Here's food for thought for you 1 in 4 people between 14 and 55 have an STD. Google STDs and ask yourself if this is something you want to risk bringing into your marriage. Hopefully that can stop you from the "What's next?" step.
As one of the few male members here and someone who used AM in the past, I have to object to the broad strokes of stereotyping against men in this thread.
First thing - AM is a site, no bones about it whose purpose is for people to connect for affairs. That's no excuse for men (or women) to be dishonest about their intentions but there are probably a lot of people who are not looking for deep emotional connections of the type most of the people here (myself included) are trying to get over.
Question for you tigereyes: how is the communication between you and H? The fact that you are seeking attention from men and enjoy the communication (leading to EA?) side of things suggests to me that you aren't getting those needs fulfilled at home.
Many men don't communicate well with women, especially their spouse as years of stress, history, anger, resent, frustration, kids etc take root. Strangely enough the one thing xAP gave me was better communication skills that I am working hard at applying to my own marriage with the help of a MC.

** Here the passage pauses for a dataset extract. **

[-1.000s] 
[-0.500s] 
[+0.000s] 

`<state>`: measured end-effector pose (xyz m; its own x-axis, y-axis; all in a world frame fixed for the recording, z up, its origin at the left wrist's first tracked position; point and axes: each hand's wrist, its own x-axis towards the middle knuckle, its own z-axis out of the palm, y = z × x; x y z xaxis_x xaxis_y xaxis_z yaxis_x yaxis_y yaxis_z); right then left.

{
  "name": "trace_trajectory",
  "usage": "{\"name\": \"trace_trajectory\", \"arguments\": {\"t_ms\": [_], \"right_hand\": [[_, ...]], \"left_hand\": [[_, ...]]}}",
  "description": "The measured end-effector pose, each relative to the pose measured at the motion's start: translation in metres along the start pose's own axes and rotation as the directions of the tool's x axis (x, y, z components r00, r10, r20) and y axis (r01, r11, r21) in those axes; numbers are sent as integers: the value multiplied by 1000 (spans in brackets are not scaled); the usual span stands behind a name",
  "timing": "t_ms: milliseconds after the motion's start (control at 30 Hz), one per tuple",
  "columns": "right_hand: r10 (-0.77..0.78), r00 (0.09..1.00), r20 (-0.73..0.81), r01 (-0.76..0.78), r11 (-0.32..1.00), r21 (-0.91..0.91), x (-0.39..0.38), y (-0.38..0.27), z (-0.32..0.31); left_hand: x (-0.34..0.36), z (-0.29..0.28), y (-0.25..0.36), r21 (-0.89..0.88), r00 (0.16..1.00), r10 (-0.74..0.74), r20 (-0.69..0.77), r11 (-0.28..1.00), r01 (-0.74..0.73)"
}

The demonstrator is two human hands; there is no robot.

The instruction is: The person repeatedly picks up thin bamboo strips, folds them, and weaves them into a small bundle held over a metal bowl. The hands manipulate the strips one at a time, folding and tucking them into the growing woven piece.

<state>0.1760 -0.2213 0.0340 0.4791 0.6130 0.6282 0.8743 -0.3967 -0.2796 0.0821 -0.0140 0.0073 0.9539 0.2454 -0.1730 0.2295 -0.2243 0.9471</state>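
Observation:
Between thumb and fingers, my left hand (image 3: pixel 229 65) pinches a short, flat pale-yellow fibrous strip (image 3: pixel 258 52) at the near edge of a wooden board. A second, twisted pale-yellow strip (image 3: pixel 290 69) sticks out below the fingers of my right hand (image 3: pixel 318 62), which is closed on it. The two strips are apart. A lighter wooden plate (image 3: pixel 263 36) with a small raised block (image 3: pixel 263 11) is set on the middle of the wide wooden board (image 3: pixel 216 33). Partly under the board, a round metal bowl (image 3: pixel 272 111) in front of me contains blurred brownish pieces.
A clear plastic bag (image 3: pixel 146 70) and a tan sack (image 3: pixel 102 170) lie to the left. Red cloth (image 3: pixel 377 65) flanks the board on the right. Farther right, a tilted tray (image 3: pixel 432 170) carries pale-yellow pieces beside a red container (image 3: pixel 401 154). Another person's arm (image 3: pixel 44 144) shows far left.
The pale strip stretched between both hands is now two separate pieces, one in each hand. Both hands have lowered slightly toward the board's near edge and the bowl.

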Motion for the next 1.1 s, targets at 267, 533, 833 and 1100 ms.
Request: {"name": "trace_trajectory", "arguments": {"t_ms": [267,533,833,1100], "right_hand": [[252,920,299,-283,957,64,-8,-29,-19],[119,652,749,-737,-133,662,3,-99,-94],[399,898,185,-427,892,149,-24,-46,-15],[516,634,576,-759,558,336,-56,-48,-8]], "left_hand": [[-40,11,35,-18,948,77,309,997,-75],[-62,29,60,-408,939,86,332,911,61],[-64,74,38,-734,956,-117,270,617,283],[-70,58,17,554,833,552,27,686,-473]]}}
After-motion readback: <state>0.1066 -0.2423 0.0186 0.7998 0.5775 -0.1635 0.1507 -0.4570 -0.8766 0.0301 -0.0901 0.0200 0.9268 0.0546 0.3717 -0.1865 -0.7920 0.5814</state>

Its not easy but we are getting there. We still have a boatload of problems and the temptation to stray is there, but we seem to be on the right track.
Good luck
FE (19 days NC)
Thanks so much for your reply, Julia. My preferences were always set to "Undecided."
It is scary to think how many people out there have STD's...seriously, that is scary to think how super easy it would be contract one and then (heaven forbid) pass it on to my husband.
FE,
Thanks so much for your reply. I didn't mean to broadly stereotype the men on AM. Despite the fact that I met them on an "affair" site, I still consider a few of them as great friends and it's difficult to let go of that.
It's interesting, because the first "Mr. Wonderful" who gave me the first taste of this type of interaction was on a site for my church members...and a lot of the single men who contacted me on that site were friendly enough at first but then their "true" intentions were revealed later...it was like the "church" site had all of the hypocrites.
On AM, well it is what it is...people are there to meet and hook up and live a double life. I was always clear with the men I met that I was looking for a stronger connection up front and for the most part, they were willing to take the time to establish that. I was also extremely picky with who I communicated with. It only took one or two e-mail exchanges and a couple of IM messages for me to see if I wanted to continue communication. So for me, I did have some deep emotional connections with a couple of them over the past several months but I suppose knowing that I did meet them on AM and that they're out there still trying to find the next affair is a bit of a consolation.
To answer your question, FE, communication between H and me has significantly gotten better. It's been a week since he gave me the ultimatum to stop or he leaves, and it's been a good week. I'm looking at him in a new light...rediscovering all the things that made me fall in love with him in the first place...and it's been nice. Good job on your progress so far...and thank you for posting. It's always nice to have a male point of view on this site.
I'll be honest, since tomorrow (Tues) starts a new work week, it will be challenging to NOT go back to old habits and communicate with my AM friends when H leaves for work. I stopped all communication with everyone on Thursday.
So today, it has been 4 days of NC.
Baby steps.
Thanks for your support, all.
Congratulations on day 4! That is awesome! I am so glad to see that you're sticking with us and actually posting to others, as well.
Welcome to the board and I wish you lots of peace and strength moving forward with us.